> HOW TO COMPLETE THIS TASK:
Repeat the material exactly, every line of it.

> SUPPLIED MATERIAL:
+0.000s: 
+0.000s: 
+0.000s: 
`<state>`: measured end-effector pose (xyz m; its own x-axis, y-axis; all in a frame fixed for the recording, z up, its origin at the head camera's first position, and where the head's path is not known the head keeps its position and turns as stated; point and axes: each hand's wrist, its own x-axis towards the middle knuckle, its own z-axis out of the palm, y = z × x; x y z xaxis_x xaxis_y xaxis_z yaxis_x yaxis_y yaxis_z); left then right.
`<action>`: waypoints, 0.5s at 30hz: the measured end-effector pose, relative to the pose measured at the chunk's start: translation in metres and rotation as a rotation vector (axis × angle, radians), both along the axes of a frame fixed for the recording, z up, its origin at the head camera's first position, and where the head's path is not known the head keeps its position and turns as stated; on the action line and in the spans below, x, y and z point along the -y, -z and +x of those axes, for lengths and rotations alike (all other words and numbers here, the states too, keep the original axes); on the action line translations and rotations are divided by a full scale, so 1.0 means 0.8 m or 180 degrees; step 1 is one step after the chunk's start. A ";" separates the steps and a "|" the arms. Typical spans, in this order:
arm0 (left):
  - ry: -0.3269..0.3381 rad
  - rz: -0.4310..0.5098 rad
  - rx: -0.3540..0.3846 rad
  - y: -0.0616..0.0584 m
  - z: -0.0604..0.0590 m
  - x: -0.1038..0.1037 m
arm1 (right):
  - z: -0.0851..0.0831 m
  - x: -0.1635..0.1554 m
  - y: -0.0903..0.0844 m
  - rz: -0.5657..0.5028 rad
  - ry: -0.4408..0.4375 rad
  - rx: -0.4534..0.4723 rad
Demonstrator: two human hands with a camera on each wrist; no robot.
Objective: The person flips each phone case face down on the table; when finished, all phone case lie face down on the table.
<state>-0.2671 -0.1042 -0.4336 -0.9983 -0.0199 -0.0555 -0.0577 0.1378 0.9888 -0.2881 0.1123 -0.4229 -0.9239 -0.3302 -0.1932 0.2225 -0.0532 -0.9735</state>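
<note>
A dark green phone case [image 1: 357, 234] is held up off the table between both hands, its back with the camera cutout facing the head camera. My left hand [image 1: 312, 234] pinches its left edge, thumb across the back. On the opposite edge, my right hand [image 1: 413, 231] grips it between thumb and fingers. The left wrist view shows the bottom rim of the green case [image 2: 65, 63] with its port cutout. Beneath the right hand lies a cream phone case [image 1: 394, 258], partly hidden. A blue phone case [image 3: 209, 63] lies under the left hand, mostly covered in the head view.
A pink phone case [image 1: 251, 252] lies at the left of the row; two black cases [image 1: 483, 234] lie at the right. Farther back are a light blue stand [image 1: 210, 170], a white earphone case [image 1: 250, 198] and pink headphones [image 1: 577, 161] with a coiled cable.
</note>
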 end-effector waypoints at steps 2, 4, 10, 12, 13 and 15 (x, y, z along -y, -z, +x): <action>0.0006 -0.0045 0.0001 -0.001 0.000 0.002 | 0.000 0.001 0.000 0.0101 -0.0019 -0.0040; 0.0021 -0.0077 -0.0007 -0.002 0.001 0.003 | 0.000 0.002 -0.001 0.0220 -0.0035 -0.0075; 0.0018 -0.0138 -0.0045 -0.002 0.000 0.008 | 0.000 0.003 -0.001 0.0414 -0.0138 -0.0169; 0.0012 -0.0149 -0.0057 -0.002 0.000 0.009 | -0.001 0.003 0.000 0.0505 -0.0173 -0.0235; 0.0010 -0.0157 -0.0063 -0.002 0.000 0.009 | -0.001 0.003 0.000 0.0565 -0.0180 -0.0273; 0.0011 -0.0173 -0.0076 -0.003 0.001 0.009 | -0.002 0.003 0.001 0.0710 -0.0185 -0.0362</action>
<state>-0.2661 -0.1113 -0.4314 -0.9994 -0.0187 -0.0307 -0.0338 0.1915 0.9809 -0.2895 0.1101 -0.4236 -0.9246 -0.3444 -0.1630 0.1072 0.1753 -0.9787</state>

> SOLUTION FOR THIS EXERCISE:
+0.000s: 
+0.000s: 
+0.000s: 
`<state>`: measured end-effector pose (xyz m; its own x-axis, y-axis; all in a frame fixed for the recording, z up, its origin at the head camera's first position, and where the head's path is not known the head keeps its position and turns as stated; point and axes: each hand's wrist, its own x-axis towards the middle knuckle, its own z-axis out of the palm, y = z × x; x y z xaxis_x xaxis_y xaxis_z yaxis_x yaxis_y yaxis_z); left then right.
`<action>`: waypoints, 0.5s at 30hz: the measured end-effector pose, relative to the pose measured at the chunk's start: translation in metres and rotation as a rotation vector (axis × angle, radians), both along the axes of a frame fixed for the recording, z up, its origin at the head camera's first position, and where the head's path is not known the head keeps its position and turns as stated; on the action line and in the spans below, x, y and z point along the -y, -z and +x of those axes, for lengths and rotations alike (all other words and numbers here, the states too, keep the original axes); on the action line translations and rotations are divided by a full scale, so 1.0 means 0.8 m or 180 degrees; step 1 is one step after the chunk's start. A ";" separates the steps and a "|" the arms. Typical spans, in this order:
arm0 (left):
  - ry: -0.3269..0.3381 rad
  - rz: -0.4310..0.5098 rad
  - rx: -0.3540..0.3846 rad
  - y: -0.0616..0.0584 m
  - z: -0.0604..0.0590 m
  - x: -0.1038..0.1037 m
arm1 (right):
  - z: -0.0851..0.0831 m
  - x: -0.1635..0.1554 m
  - y: -0.0903..0.0844 m
  - rz: -0.5657..0.5028 rad
  - ry: -0.4408..0.4375 rad
  - rx: -0.4534..0.4723 rad
Demonstrator: two human hands with a camera on each wrist; no robot.
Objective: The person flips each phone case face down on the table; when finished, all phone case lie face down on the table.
<state>-0.2671 -0.1042 -0.4336 -0.9983 -0.0199 -0.0555 -0.0577 0.1378 0.9888 -0.2881 0.1123 -0.4229 -0.9239 -0.3302 -0.1932 0.2225 -0.0532 -0.9735</state>
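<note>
A dark green phone case [image 1: 357, 234] is held up off the table between both hands, its back with the camera cutout facing the head camera. My left hand [image 1: 312, 234] pinches its left edge, thumb across the back. On the opposite edge, my right hand [image 1: 413, 231] grips it between thumb and fingers. The left wrist view shows the bottom rim of the green case [image 2: 65, 63] with its port cutout. Beneath the right hand lies a cream phone case [image 1: 394, 258], partly hidden. A blue phone case [image 3: 209, 63] lies under the left hand, mostly covered in the head view.
A pink phone case [image 1: 251, 252] lies at the left of the row; two black cases [image 1: 483, 234] lie at the right. Farther back are a light blue stand [image 1: 210, 170], a white earphone case [image 1: 250, 198] and pink headphones [image 1: 577, 161] with a coiled cable.
</note>
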 end-effector waypoints at steps 2, 4, 10, 12, 13 and 15 (x, y, z along -y, -z, +x): <action>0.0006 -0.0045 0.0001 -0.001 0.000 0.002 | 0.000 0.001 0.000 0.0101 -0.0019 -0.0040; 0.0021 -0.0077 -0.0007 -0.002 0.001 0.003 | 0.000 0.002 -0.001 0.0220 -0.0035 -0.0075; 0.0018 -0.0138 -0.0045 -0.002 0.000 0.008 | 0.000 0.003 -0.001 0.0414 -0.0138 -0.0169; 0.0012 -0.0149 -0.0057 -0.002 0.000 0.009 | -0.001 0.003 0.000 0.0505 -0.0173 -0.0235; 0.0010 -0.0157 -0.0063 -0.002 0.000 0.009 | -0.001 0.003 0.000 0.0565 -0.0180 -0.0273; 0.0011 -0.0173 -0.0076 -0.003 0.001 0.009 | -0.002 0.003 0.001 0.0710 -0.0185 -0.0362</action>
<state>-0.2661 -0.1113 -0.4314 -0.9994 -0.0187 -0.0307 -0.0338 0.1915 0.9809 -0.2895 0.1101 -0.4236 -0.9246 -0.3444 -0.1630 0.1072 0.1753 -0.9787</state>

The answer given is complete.